Юрочка, ты, пожалуйста, береги себя там на фронте. Ведь если тебя убьют, я в тот же день повешусь, я не переживу. Жить мне тогда незачем. Ты это так и знай…»
Юра развернул письмо, побежал глазами по строкам.
«…после этого парни не стали заглядывать к нам в барак, но зато теперь девчата стали уходить куда-то. Ну и шут с ними. Мы вовсе не обязаны оберегать каждую из них. Как хотят, так пусть и живут… Вчера Зинка пришла в барак под утро вся избитая, в слезах. Второй день она уже не встает с постели. Вызывали для нее врача…»
Юра достал последнее письмо, которое ему передали уже раненному, перелистнул страничку.

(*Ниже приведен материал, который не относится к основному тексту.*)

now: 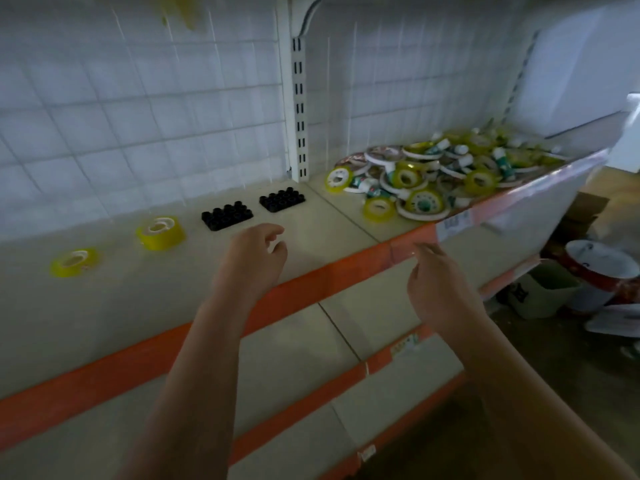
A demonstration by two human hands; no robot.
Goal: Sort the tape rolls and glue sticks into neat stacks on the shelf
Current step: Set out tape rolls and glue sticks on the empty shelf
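A white grid-backed store rack with orange-edged beige shelves fills the view, dim and somewhat blurred. Nearest, the right hand [440,289] hangs in front of the orange front edge of the shelf [346,268], fingers loosely curled and a little apart, holding nothing and touching nothing I can make out. Just beyond it, the left hand [254,259] hovers over the shelf's bare middle, fingers relaxed and half bent, also empty. Further in sit two black blocks [227,215] of what may be caps, and to the left two yellow tape stacks [161,232], well apart from each other. Farthest, at the right end, lies the mixed heap [446,171] of tape rolls and glue sticks. The step in hand looks like a reach for the next item: best to take a loose roll from the heap's near-left fringe, pinch it by its rim, and set it square on a matching stack without nudging it.
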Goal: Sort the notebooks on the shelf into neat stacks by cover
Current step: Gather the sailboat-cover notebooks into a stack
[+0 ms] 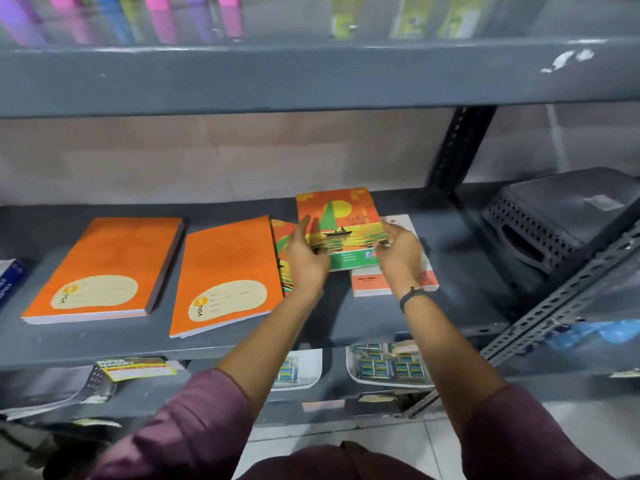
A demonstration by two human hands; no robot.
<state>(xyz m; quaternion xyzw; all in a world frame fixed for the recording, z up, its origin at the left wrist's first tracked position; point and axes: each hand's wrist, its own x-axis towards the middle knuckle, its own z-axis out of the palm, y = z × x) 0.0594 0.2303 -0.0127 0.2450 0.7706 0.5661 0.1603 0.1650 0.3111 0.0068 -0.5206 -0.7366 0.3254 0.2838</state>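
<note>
Both my hands hold a small bundle of sunset-boat cover notebooks [341, 220] tilted up above the grey shelf [381, 320]. My left hand [306, 256] grips its left edge, my right hand [398, 252] its right edge. More notebooks with the same sunset cover [282, 244] lie partly hidden under my left hand. A white and pale-orange cover stack [367, 284] lies beneath my right hand. Two stacks of plain orange notebooks rest to the left: one at far left [104, 268], one beside it [225, 275].
A dark perforated plastic basket [554, 220] sits upside down on the shelf at right. A blue pack [8, 278] pokes in at the left edge. The lower shelf holds white trays of small packets [388, 368] and magazines [52, 389]. A slotted upright [453, 150] stands behind.
</note>
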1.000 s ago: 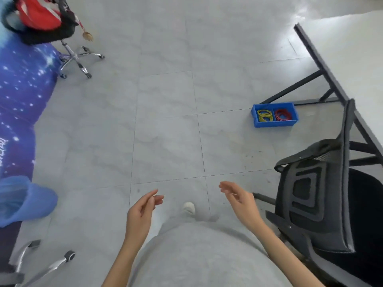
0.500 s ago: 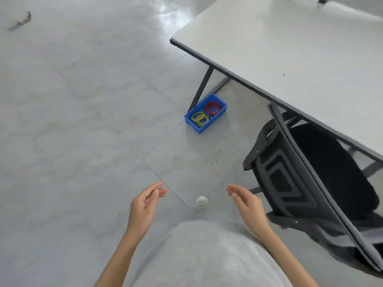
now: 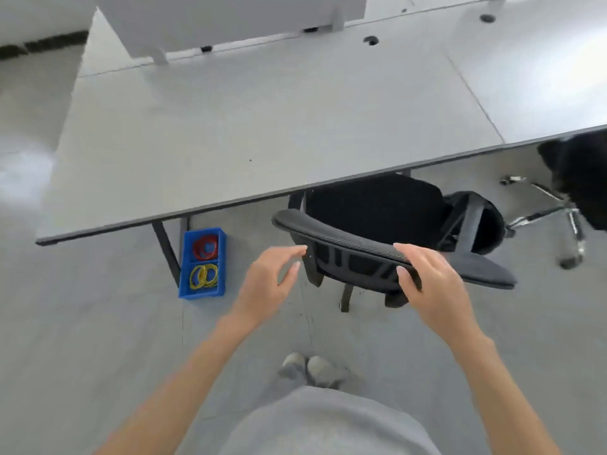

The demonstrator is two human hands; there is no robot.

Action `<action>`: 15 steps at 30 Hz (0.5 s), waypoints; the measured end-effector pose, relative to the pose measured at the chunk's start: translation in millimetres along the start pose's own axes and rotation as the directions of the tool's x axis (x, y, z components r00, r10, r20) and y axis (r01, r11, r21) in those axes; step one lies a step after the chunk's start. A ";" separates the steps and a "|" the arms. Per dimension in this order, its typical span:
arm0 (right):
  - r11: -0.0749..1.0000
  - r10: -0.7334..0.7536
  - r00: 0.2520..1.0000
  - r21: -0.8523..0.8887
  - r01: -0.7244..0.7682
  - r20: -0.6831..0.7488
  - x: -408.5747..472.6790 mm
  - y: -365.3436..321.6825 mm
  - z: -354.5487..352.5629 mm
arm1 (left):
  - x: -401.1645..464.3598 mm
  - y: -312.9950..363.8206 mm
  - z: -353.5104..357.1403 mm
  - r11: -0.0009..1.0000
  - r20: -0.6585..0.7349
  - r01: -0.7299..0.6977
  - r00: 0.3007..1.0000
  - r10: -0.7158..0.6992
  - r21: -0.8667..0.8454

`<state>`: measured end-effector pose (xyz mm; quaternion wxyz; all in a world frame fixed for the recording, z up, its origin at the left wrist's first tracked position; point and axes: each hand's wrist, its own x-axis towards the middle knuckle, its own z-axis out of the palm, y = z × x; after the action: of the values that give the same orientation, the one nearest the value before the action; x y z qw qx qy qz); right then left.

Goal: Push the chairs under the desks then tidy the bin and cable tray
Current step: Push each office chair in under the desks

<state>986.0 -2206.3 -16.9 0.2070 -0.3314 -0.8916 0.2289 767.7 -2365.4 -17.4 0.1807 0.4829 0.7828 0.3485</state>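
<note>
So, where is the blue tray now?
The blue tray sits on the floor at left, beside the desk leg, left of the chair.

1. Floor [image 3: 98,339]: pale grey tiles with thin joints; a bright glare patch at the far left.
2. Table [image 3: 262,126]: grey top with a dark front edge, standing on the floor on dark legs; a divider panel [image 3: 230,18] stands along its back, and a round cable hole [image 3: 371,40] shows near it.
3. Blue tray [image 3: 203,263] on the floor, just beside a table leg [image 3: 166,251]; far compartment holds red bands [image 3: 206,247]; near compartment holds yellow bands [image 3: 203,276].
4. Black chair [image 3: 377,224] on the floor, seat partly under the table edge.
5. Second chair [image 3: 558,218] at far right; chrome base on the floor.
</note>
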 end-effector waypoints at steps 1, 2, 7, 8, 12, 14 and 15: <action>0.995 0.018 1.000 -0.101 -0.016 0.016 -4.7 10.5 -2.7 | 18.0 -1.0 3.9 0.992 0.061 -0.100 0.994 0.095 0.075; 0.980 0.050 0.998 -0.192 -0.040 0.047 -9.5 21.9 -3.4 | 35.1 -0.3 8.8 0.969 0.126 -0.199 0.975 0.182 0.145; 0.902 0.198 0.978 -0.402 -0.156 0.063 -27.5 57.6 8.7 | 86.7 5.5 47.6 0.783 0.461 -0.529 0.813 0.357 0.327; 0.891 0.200 0.979 -0.422 -0.164 0.044 -28.7 58.2 13.9 | 90.3 2.9 53.5 0.774 0.497 -0.527 0.806 0.322 0.352; 0.872 0.196 0.979 -0.446 -0.200 -0.056 -27.8 50.0 23.6 | 96.5 0.2 62.8 0.739 0.425 -0.450 0.872 0.243 0.501; 0.865 0.211 0.974 -0.447 -0.227 -0.086 -23.9 47.7 21.4 | 97.7 2.8 63.4 0.712 0.410 -0.409 0.893 0.184 0.571; 0.861 0.223 0.971 -0.450 -0.238 -0.087 -20.4 48.5 19.1 | 98.2 3.2 63.2 0.689 0.417 -0.407 0.894 0.165 0.600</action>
<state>1014.2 -2192.7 -63.2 0.1085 -0.4782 -0.8710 0.0306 762.8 -2254.4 -53.6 0.0648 0.6837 0.7266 -0.0202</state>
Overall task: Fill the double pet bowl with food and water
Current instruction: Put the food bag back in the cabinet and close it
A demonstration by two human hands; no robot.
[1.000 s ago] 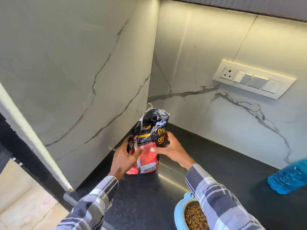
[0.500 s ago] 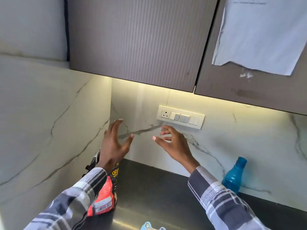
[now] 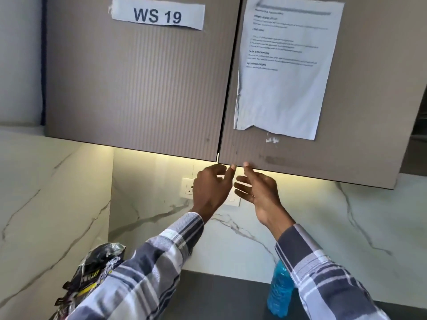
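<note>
At the left, our crinkled food bag stands on the counter, soft and light, best pinched at its folded top. Our left hand and right hand reach up empty, fingers loose, beneath the cabinet door. Further right, the blue bottle looks slick; we would grip its body. The bowl is out of view.

Two hands: the left hand and the right hand, each in one plaid sleeve, so two sleeves. Two cabinet doors, a left door and a right door. Two papers: one label on the left door, one sheet on the right. One switch plate. One bench, with one food bag by its left edge and one blue bottle toward its back edge.
</note>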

«…Зинка ходит хмурая, ни с кем не разговаривает. А сейчас вот только что подошла ко мне, спросила: «Своему пишешь? Больно часто, говорит, ты ему пишешь. Навязчивых парни не любят». А я ей отвечаю: «Юра любит часто получать от меня письма и сам часто пишет». А она говорит: «Дурачки вы оба. О чем можно через день писать друг другу?» Долго смотрела, как я пишу тебе письмо, потом сказала «чудно!» и отошла. Ты понимаешь, Юрочка, в ней пробуждается совесть. Не веришь?..»
8
В госпитале Юра пробыл два месяца. Але написал, что его перевели в другую часть, поэтому номер полевой почты сменился. Перед выпиской сообщил, что скоро опять перейдет в новую часть и что адрес вышлет.
И вот он в новой дивизии. Командир полка, тылы которого размещались в деревне Песковатке в двух десятках километров западнее Самофаловки, под которой Юра был ранен, встретил пополнение комсостава обрадованно. Никаких положенных уставом рапортов слушать не стал. Пригласил сесть, налил чаю и стал расспрашивать, кто из четырех лейтенантов где воевал, где был в госпитале. Майор был уже в годах, не по-военному добродушен и разговорчив. У него была интеллигентная, правильная, литературная речь и даже, как показалось Юрию, с учительским четким выговором. Позже он узнал, что майор Мерзляков до войны был доцентом в университете.
— Значит, разведчиков среди вас нет? — переспрашивал он. — А нам нужны сейчас два командира во взвод полковой разведки. — Он прихлебывал чай, посматривал из-под густых рыжеватых бровей на лейтенантов и, казалось, прикидывал, кто из них четверых на что способен. — Вот вы, лейтенант Колыгин, не хотели бы переквалифицироваться в разведчика?
Юра рывком подобрал под столом ноги, но майор закивал головой:
— Сидите, сидите… Там, правда, очень опасно, но и весьма интересно.